LA BAMBINA EROINA DI TWITTER
Nel luglio 2017, il giornalista siriano Khaled Iskef fece luce sulla vera storia della famosa bambina siriana di sette anni eroina di Twitter, Bana al-Abed, la quale scriveva in perfetto inglese ma faticava a mettere insieme due parole durante le interviste. Visitando il suo quartiere e poi casa sua, Iskef scoprì che il padre di Bana, Ghassan, era un terrorista addestrato dalla Brigata Sawfa; che era uno dei giudici del Tribunale della Sharia nel già citato Ospedale di Stato; e che la sua famiglia viveva nel quartiere generale di al-Qaeda. Nonostante Iskef, che io ho incontrato ad Aleppo a giugno, abbia pubblicato diversi video delle sue ricerche, nessuno dei media occidentali lo ha supportato.
Basandomi sulle conversazioni con lui, ho scritto: “Il padre di Ghassan, Mohammed al-Abed, era un noto trafficante di armi e aveva un negozio a Sha’ar; forniva armi leggere e pesanti ai terroristi. Il negozio di al-Abed era proprio davanti a una scuola riconvertita a quartier generale di al-Nusra”
Le stesse cose che leggete sui giornali tutti i giorni, vero?

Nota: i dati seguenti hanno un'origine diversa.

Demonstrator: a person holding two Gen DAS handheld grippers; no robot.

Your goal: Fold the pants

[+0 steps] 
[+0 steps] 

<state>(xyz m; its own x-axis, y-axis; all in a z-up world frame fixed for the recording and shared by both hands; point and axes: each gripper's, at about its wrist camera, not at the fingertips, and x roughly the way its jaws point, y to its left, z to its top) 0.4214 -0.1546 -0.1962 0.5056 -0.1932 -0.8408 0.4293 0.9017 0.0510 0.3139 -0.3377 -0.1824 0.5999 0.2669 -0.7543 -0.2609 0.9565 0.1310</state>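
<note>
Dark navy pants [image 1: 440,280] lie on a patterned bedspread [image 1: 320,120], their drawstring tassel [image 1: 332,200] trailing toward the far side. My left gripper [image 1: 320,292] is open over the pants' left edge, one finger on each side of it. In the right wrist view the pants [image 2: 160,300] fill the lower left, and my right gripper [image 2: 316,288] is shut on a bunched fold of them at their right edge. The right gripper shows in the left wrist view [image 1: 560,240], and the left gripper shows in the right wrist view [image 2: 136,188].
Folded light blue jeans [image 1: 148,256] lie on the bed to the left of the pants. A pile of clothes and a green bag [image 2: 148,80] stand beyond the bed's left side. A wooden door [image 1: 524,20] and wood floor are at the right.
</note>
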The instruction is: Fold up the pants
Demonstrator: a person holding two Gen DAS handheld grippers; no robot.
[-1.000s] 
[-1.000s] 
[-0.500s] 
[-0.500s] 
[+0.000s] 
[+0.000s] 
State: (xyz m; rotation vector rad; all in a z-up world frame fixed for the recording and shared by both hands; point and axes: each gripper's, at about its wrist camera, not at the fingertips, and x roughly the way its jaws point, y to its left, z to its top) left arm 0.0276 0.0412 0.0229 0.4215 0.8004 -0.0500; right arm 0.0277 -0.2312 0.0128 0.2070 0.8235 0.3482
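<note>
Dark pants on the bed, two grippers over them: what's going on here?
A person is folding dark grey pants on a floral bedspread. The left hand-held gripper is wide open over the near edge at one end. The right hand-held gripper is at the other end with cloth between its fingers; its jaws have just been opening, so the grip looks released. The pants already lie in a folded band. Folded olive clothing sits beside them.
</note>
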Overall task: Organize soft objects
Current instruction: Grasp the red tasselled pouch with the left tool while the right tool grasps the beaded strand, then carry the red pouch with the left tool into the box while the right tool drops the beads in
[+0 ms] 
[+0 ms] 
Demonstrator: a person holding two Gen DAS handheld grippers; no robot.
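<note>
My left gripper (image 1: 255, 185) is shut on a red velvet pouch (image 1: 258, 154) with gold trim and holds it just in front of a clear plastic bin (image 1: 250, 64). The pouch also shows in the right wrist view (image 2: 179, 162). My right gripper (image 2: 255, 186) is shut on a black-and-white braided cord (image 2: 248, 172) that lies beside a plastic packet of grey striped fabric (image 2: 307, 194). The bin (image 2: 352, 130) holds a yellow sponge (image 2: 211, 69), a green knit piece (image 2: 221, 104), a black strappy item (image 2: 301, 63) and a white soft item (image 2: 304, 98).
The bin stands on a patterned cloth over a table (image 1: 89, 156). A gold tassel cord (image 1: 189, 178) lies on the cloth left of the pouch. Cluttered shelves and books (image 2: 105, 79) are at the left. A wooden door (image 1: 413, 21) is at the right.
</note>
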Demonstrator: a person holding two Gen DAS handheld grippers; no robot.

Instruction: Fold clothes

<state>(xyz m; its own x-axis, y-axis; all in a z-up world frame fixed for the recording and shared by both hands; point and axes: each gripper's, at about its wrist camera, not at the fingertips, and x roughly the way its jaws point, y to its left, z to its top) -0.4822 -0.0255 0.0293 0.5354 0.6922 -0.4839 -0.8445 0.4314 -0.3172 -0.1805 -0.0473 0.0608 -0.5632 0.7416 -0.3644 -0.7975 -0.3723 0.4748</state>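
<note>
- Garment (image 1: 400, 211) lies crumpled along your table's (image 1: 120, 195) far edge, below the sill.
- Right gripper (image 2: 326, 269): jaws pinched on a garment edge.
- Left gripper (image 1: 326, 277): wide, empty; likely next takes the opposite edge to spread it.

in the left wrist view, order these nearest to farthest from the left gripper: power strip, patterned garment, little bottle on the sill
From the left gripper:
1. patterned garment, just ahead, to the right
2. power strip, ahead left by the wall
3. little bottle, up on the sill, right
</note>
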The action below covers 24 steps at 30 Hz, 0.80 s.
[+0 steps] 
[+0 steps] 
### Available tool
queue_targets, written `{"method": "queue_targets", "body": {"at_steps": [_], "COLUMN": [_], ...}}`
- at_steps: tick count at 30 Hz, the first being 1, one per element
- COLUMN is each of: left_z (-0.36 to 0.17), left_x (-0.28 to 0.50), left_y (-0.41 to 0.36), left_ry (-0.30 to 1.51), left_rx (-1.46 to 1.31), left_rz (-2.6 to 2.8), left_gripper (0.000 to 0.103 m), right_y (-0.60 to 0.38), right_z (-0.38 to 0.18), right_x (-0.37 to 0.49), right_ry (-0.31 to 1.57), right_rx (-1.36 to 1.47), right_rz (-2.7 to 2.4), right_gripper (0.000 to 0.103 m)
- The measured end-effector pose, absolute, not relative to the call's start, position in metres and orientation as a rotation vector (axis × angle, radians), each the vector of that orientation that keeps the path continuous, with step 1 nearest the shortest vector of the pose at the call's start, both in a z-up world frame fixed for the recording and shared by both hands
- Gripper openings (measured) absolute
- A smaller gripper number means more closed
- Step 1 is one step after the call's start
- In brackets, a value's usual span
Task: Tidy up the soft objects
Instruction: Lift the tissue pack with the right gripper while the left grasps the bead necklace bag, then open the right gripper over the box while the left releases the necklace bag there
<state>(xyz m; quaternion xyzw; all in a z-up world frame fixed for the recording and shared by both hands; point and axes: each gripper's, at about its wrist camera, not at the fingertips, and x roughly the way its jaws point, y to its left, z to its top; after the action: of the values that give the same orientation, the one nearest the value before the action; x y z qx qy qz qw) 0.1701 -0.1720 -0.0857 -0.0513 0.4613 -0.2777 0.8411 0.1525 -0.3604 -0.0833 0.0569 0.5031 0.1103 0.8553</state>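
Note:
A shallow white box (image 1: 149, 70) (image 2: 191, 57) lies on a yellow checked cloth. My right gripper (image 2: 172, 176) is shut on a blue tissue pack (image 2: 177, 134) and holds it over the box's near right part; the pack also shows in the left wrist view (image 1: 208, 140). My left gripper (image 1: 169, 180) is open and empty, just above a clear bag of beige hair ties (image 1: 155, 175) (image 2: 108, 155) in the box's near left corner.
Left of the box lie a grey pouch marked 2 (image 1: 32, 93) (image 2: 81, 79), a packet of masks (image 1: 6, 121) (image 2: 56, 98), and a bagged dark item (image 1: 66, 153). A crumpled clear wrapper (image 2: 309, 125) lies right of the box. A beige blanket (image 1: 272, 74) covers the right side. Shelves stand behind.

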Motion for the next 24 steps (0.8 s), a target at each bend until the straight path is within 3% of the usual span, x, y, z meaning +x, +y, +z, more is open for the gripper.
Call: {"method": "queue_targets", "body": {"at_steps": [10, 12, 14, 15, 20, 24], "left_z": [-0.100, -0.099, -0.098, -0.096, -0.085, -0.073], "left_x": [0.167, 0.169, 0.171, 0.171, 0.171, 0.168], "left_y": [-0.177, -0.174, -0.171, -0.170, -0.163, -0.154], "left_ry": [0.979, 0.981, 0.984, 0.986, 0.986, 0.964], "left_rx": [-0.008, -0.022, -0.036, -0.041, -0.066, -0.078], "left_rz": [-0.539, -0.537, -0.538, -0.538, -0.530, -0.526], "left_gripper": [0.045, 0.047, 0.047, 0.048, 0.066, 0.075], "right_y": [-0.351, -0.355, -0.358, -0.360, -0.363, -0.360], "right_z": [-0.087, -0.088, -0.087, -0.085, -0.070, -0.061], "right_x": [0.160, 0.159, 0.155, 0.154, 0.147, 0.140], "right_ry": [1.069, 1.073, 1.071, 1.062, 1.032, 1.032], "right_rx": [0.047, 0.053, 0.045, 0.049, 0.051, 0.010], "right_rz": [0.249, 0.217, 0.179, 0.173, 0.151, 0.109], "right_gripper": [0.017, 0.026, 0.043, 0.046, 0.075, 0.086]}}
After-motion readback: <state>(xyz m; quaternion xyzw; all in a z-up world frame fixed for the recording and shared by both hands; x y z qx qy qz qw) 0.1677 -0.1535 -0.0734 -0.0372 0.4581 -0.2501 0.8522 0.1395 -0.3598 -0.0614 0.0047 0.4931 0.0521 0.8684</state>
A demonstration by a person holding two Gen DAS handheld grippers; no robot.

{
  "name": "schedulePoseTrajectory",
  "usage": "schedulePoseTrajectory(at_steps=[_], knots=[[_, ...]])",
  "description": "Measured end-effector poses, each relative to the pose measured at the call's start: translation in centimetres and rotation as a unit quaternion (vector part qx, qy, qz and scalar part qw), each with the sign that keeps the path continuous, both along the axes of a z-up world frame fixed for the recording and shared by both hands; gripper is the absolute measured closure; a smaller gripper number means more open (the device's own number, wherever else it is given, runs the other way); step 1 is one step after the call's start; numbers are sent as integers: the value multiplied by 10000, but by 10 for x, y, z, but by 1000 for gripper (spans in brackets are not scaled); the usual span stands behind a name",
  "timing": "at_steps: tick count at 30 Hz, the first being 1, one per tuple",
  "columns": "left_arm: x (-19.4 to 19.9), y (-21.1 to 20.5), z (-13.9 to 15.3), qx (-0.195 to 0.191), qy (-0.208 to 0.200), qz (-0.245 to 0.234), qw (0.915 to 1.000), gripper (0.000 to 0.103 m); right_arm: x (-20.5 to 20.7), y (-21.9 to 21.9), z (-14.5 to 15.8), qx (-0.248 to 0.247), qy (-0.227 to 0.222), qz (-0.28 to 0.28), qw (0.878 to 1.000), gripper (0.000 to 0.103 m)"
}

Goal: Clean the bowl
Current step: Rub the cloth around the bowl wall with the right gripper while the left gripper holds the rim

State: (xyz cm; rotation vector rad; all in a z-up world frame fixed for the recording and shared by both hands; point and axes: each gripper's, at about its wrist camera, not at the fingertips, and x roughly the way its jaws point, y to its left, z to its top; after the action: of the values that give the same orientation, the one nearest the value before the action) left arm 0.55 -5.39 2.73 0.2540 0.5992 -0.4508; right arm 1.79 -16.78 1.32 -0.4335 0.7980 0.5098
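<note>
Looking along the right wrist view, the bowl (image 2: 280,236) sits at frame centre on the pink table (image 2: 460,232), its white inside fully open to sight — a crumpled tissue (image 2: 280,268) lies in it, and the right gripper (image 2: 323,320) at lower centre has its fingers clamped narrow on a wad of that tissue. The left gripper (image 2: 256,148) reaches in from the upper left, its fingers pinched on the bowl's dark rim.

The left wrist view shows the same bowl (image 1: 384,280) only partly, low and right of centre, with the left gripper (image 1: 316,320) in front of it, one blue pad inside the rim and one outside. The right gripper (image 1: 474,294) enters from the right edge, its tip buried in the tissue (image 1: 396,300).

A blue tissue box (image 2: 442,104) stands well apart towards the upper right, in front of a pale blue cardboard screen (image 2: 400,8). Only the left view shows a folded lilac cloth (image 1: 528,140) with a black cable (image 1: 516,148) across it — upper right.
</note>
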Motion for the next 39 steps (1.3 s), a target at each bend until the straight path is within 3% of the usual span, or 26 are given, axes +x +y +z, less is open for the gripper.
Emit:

Nel suo secondo video, Iskef rivela che in uno dei video della piccola Bana al-Abed, la bambina registra a pochi metri di distanza dal quartier generale di al-Qaeda di Aleppo, vicino al quale ai civili era proibito perfino avvicinarsi.
“SONO CRIMINALI, TERRORISTI!”
Quando a giugno 2017, nel quartiere Bab al-Hadid, intervistai un piccolo commerciante, mi disse dei cosiddetti “ribelli”: “Sono criminali! Si fanno chiamare ‘ribelli’, ma sono tutti terroristi, nessuno escluso. Sono tutti terroristi, con nomi diversi: l’ISIS è come al-Nusra, al-Nusra è come il FSA, il FSA è come l’ISIS”
Quando i gruppi armati sono giunti nella sua zona, l’uomo è rimasto per un mese, poi è fuggito con la sua famiglia nella zona di Hamdaniya, controllata dal governo. “Una zona pericolosissima”, disse “i terroristi ci sparavano missili e colpi di mortaio”.
A seguito della liberazione di Aleppo, come molti altri, è tornato a casa. “Dove c’è l’esercito, c’è sicurezza” mi ha detto. “La vita è tornata, siamo di nuovo al sicuro. Sotto i terroristi temevamo per la vita dei nostri figli e dei nostri familiari”.
In fondo alla strada dove c’è il suo negozio, nel cortile fuori dalla moschea, un gruppo di giovani siriani prepara il pranzo del ramadan per i poveri del quartiere: fanno parte dell’associazione Saaed, che un anno fa ha fatto partire a Damasco la campagna “Break the hunger”. Un volontario mi ha spiegato che hanno scelto quel distretto di Aleppo perché “è un’area che ha vissuto nella paura”, per dimostrare agli abitanti che c’è ancora vita e speranza.
L’11 agosto, una dichiarazione stampa della International Organization for Migration (IOM) scriveva che circa 602.000 rifugiati siriani erano tornati a casa nel corso del 2017, “metà dei quali nella città di Aleppo sotto il controllo governativo”. Non verrà presto il giorno in cui i media che hanno mentito e fatto propaganda sulla Siria ammetteranno le proprie colpe. Probabilmente non verrà mai. Quegli stessi giornalisti stanno fabbricando sempre nuove storie, rendendosi responsabili di uno dei peggiori esempi di propaganda bellica della storia.